TASK INSTRUCTIONS: Print the whole listing below again, exactly as given.

DATA EXTRACT:

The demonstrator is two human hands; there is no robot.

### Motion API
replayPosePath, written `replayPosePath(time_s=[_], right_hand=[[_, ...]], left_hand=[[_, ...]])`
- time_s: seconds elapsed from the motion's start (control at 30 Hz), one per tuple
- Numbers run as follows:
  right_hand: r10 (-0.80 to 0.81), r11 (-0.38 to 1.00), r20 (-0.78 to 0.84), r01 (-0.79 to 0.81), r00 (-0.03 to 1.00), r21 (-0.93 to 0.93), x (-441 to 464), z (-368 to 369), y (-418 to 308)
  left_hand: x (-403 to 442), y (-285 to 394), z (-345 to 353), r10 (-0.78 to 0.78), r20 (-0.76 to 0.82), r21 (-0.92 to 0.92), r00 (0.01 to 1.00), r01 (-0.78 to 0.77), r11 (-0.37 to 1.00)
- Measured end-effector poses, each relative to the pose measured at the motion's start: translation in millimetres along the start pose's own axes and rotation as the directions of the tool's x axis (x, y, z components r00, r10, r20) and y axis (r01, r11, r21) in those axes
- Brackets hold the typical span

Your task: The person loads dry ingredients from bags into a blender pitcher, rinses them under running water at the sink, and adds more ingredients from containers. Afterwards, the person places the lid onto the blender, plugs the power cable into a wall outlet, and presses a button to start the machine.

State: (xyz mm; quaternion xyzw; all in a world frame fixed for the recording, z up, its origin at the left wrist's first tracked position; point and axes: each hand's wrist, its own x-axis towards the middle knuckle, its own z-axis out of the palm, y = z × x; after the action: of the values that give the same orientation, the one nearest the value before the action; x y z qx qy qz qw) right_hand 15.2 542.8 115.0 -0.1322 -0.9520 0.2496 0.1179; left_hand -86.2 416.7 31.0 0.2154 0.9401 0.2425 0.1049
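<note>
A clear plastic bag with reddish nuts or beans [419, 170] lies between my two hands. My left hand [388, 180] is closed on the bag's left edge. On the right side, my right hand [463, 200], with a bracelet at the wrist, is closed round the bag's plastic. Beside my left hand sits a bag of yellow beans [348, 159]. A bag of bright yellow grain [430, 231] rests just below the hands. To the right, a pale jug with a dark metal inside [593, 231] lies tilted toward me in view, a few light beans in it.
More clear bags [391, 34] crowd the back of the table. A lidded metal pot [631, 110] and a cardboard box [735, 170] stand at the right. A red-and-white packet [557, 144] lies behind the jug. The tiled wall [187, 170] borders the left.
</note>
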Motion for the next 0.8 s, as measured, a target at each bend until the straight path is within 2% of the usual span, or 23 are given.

RESPONSE:
The demonstrator is two human hands; there is no robot.

### Motion API
replayPosePath, written `replayPosePath(time_s=[_], right_hand=[[_, ...]], left_hand=[[_, ...]])`
- time_s: seconds elapsed from the motion's start (control at 30 Hz), one per tuple
- Numbers run as follows:
  right_hand: r10 (-0.80 to 0.81), r11 (-0.38 to 1.00), r20 (-0.78 to 0.84), r01 (-0.79 to 0.81), r00 (-0.03 to 1.00), r21 (-0.93 to 0.93), x (-441 to 464), z (-368 to 369), y (-418 to 308)
  left_hand: x (-403 to 442), y (-285 to 394), z (-345 to 353), r10 (-0.78 to 0.78), r20 (-0.76 to 0.82), r21 (-0.92 to 0.92), r00 (0.01 to 1.00), r01 (-0.78 to 0.77), r11 (-0.37 to 1.00)
- Measured end-effector poses, each relative to the pose measured at the motion's start: translation in millimetres along the start pose's own axes and rotation as the directions of the tool's x axis (x, y, z components r00, r10, r20) and y axis (r01, r11, r21) in those axes
- Brackets hold the typical span

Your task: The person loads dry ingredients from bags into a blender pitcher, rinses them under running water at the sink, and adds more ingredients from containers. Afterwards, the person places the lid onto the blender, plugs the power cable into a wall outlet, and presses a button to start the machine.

State: (xyz mm; quaternion xyzw; all in a world frame fixed for the recording, z up, its origin at the left wrist's first tracked position; point and axes: each hand's wrist, its own x-axis towards the middle knuckle, its own z-axis out of the palm, y = z × x; after the action: of the values that give the same orientation, the one nearest the value before the action; x y z qx qy qz qw) right_hand 15.2 542.8 115.0 -0.1322 -0.9520 0.2496 0.1179; left_hand -86.2 416.7 31.0 0.2154 0.9401 0.2425 0.1049
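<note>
A clear plastic bag with reddish nuts or beans [419, 170] lies between my two hands. My left hand [388, 180] is closed on the bag's left edge. On the right side, my right hand [463, 200], with a bracelet at the wrist, is closed round the bag's plastic. Beside my left hand sits a bag of yellow beans [348, 159]. A bag of bright yellow grain [430, 231] rests just below the hands. To the right, a pale jug with a dark metal inside [593, 231] lies tilted toward me in view, a few light beans in it.
More clear bags [391, 34] crowd the back of the table. A lidded metal pot [631, 110] and a cardboard box [735, 170] stand at the right. A red-and-white packet [557, 144] lies behind the jug. The tiled wall [187, 170] borders the left.
</note>
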Motion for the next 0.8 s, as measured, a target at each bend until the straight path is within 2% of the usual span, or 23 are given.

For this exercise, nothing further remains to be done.